ACTIVITY >> Print the whole listing below exactly as given, pictures excluded.

· · ·

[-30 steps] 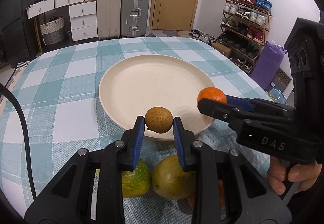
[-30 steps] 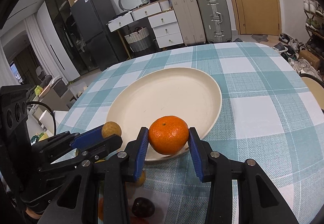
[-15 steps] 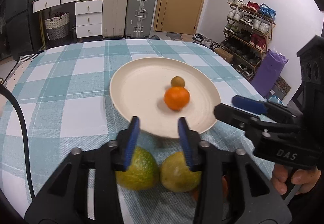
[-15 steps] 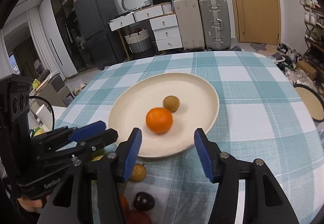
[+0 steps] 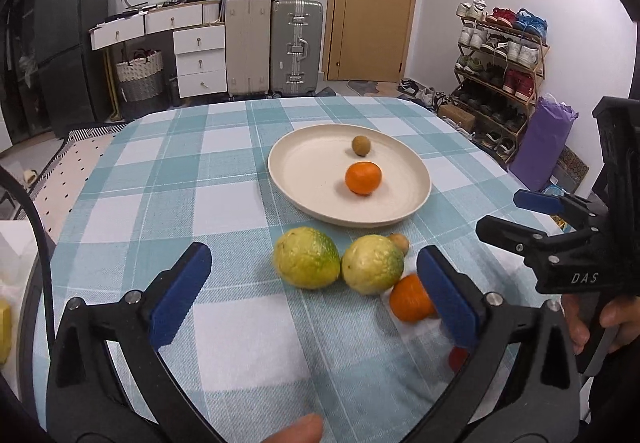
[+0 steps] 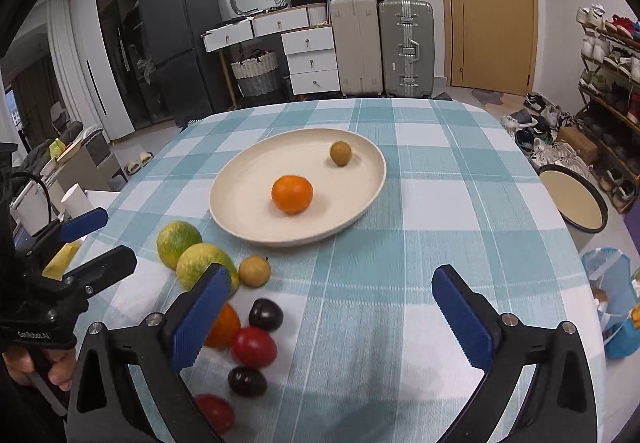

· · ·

RESPONSE >>
[-30 steps] 
[-30 steps] 
[-15 steps] 
[-15 steps] 
[+0 steps] 
[+0 steps] 

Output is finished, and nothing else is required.